Transcribe the data exactly.

=== Information provided ===

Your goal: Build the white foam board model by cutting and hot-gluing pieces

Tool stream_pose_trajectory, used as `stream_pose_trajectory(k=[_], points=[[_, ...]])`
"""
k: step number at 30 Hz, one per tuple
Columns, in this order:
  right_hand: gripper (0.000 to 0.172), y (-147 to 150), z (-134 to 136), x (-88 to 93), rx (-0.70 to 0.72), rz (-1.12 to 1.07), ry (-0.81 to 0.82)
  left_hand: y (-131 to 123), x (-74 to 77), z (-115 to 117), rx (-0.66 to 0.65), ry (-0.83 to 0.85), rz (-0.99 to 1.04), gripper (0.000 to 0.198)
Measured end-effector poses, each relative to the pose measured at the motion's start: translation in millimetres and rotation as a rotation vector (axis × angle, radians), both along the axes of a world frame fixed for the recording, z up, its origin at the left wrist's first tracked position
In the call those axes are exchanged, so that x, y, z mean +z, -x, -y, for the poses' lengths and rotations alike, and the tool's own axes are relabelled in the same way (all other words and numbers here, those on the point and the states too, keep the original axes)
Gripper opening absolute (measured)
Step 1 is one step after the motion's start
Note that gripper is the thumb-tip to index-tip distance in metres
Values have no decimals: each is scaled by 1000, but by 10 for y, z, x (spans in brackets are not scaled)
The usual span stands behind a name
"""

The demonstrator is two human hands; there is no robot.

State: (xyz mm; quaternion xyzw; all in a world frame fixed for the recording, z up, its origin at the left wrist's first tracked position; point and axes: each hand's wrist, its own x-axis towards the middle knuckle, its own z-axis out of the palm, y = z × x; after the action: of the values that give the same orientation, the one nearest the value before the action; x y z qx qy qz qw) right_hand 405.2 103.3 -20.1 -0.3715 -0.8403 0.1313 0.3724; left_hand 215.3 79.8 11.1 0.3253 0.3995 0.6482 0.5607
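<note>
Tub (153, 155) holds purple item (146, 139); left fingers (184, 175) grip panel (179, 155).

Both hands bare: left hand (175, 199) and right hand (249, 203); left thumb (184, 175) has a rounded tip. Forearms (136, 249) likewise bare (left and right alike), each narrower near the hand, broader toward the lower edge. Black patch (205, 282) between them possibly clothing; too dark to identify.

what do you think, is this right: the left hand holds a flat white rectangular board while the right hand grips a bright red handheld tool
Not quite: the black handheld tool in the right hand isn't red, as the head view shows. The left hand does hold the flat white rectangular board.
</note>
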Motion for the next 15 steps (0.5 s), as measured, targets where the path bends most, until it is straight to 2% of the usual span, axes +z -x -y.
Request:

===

### Final answer:
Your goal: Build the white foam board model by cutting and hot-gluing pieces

Tool stream_pose_trajectory, used as `stream_pose_trajectory(k=[_], points=[[_, ...]])`
"""
k: step number at 30 Hz, one per tuple
Columns, in this order:
  right_hand: gripper (0.000 to 0.172), y (-147 to 150), z (-134 to 136), x (-88 to 93), rx (-0.70 to 0.72), rz (-1.12 to 1.07), ry (-0.81 to 0.82)
  left_hand: y (-131 to 123), x (-74 to 77), z (-115 to 117), rx (-0.66 to 0.65), ry (-0.83 to 0.85), rz (-0.99 to 1.04), gripper (0.000 to 0.198)
Measured end-effector poses, each relative to the pose measured at the motion's start: translation in millimetres and rotation as a rotation vector (axis × angle, radians), both along the axes of a world frame fixed for the recording, z up, its origin at the left wrist's first tracked position
In the call those axes are exchanged, so that x, y, z mean +z, -x, -y, for the poses' lengths and rotations alike, and the tool's own axes are relabelled in the same way (all other words and numbers here, those on the point and the states too, keep the original axes)
Gripper opening absolute (measured)
Step 1 is one step after the motion's start
Note that gripper is the thumb-tip to index-tip distance in metres
Values have no decimals: each is scaled by 1000, but by 10 for y, z, x (spans in brackets are not scaled)
The usual span stands behind a name
"""

The demonstrator is two human hands; there is no robot.

State: (xyz mm; quaternion xyzw; all in a world frame fixed for the recording, z up, its origin at the left wrist's first tracked position; point and axes: each hand's wrist, its own x-axis towards the middle knuckle, its own z-axis out of the palm, y = z × x; after the action: of the values that give the same orientation, the one nearest the value before the action; x y z qx qy qz qw) right_hand 405.2 103.3 -20.1 -0.3715 -0.8403 0.1313 0.3724; left_hand 215.3 79.8 11.1 0.3253 0.3995 0.6482 0.5607
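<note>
Tub (153, 155) holds purple item (146, 139); left fingers (184, 175) grip panel (179, 155).

Both hands bare: left hand (175, 199) and right hand (249, 203); left thumb (184, 175) has a rounded tip. Forearms (136, 249) likewise bare (left and right alike), each narrower near the hand, broader toward the lower edge. Black patch (205, 282) between them possibly clothing; too dark to identify.

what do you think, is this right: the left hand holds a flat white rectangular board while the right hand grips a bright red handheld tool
Not quite: the black handheld tool in the right hand isn't red, as the head view shows. The left hand does hold the flat white rectangular board.
</note>
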Motion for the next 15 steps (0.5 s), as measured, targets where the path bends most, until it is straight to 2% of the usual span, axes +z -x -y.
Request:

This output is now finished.